### Goal of the exercise
Set down a true copy of the data, with all pictures left out.

### Given material
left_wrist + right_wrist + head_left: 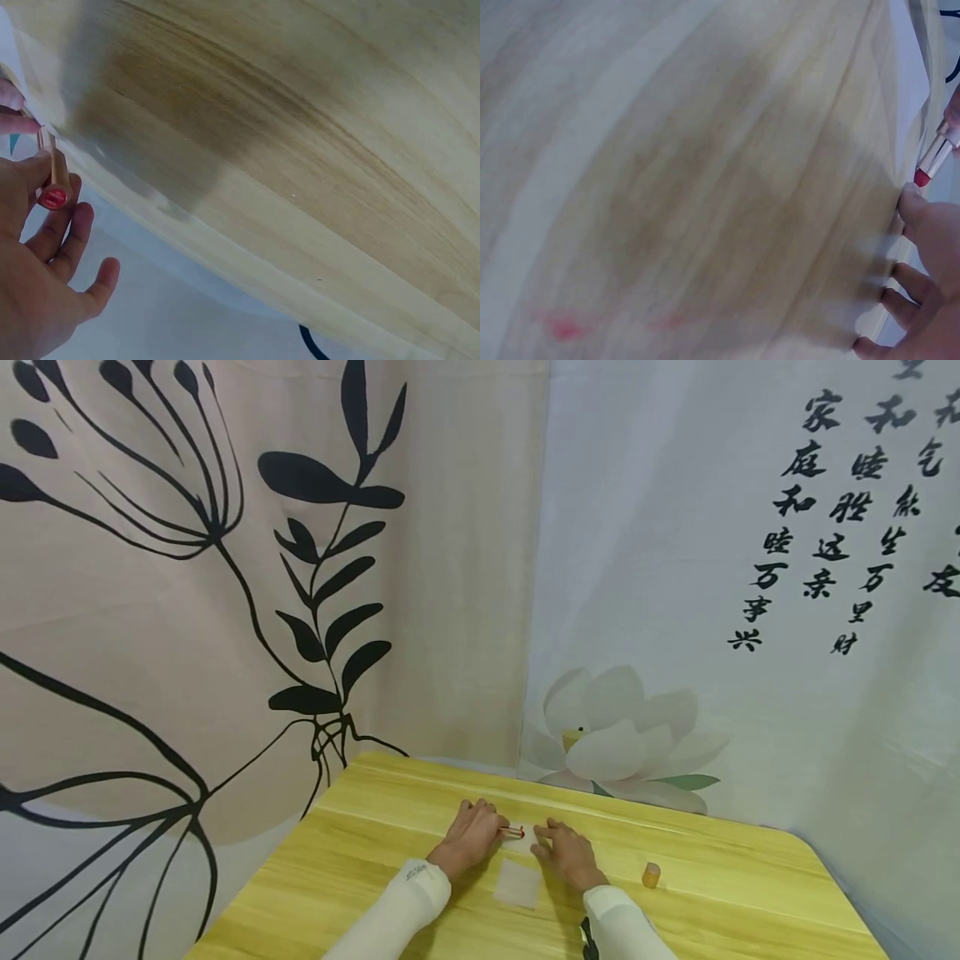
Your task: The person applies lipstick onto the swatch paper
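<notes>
My left hand (472, 839) holds a lipstick (512, 832) between its fingers, with the red tip pointing right over a small white sheet of paper (517, 843). In the left wrist view the lipstick's base (54, 198) carries a red round label. The right wrist view shows the red tip (921, 178) close to my right thumb. My right hand (567, 853) is at the sheet's right side, fingers spread and holding nothing, fingertips down at the paper and tabletop.
A second pale square sheet (517, 885) lies nearer me on the wooden table (360, 852). To the right stands a small orange-gold cap (651, 875). Behind the table hangs a printed curtain (465, 568) with plants and writing.
</notes>
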`<move>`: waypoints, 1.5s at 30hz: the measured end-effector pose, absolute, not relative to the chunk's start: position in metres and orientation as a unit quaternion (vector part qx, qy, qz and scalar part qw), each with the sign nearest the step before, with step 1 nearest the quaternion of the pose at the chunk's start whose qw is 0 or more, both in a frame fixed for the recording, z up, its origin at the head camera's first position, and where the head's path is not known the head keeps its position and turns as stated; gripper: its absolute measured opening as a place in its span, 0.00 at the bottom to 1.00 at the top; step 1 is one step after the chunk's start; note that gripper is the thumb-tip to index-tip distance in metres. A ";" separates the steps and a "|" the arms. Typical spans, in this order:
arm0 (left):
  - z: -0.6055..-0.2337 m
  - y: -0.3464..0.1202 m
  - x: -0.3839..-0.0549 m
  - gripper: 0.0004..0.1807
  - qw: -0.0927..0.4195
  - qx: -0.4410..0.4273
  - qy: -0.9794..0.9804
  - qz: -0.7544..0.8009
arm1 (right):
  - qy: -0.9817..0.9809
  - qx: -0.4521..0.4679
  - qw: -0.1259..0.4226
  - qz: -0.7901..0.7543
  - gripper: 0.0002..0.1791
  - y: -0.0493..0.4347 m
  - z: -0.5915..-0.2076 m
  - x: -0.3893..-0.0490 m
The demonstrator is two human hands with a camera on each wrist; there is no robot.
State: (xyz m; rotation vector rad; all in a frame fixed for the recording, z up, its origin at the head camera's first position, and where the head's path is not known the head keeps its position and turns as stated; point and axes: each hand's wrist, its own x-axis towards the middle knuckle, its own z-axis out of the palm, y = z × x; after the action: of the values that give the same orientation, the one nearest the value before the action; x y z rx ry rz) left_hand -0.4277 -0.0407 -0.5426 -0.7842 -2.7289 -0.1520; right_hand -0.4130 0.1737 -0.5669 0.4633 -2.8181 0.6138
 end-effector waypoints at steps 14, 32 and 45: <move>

### Result
left_wrist + right_wrist + head_left: 
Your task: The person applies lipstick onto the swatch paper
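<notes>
My left hand (472, 839) holds a lipstick (512, 832) between its fingers, with the red tip pointing right over a small white sheet of paper (517, 843). In the left wrist view the lipstick's base (54, 198) carries a red round label. The right wrist view shows the red tip (921, 178) close to my right thumb. My right hand (567, 853) is at the sheet's right side, fingers spread and holding nothing, fingertips down at the paper and tabletop.
A second pale square sheet (517, 885) lies nearer me on the wooden table (360, 852). To the right stands a small orange-gold cap (651, 875). Behind the table hangs a printed curtain (465, 568) with plants and writing.
</notes>
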`<move>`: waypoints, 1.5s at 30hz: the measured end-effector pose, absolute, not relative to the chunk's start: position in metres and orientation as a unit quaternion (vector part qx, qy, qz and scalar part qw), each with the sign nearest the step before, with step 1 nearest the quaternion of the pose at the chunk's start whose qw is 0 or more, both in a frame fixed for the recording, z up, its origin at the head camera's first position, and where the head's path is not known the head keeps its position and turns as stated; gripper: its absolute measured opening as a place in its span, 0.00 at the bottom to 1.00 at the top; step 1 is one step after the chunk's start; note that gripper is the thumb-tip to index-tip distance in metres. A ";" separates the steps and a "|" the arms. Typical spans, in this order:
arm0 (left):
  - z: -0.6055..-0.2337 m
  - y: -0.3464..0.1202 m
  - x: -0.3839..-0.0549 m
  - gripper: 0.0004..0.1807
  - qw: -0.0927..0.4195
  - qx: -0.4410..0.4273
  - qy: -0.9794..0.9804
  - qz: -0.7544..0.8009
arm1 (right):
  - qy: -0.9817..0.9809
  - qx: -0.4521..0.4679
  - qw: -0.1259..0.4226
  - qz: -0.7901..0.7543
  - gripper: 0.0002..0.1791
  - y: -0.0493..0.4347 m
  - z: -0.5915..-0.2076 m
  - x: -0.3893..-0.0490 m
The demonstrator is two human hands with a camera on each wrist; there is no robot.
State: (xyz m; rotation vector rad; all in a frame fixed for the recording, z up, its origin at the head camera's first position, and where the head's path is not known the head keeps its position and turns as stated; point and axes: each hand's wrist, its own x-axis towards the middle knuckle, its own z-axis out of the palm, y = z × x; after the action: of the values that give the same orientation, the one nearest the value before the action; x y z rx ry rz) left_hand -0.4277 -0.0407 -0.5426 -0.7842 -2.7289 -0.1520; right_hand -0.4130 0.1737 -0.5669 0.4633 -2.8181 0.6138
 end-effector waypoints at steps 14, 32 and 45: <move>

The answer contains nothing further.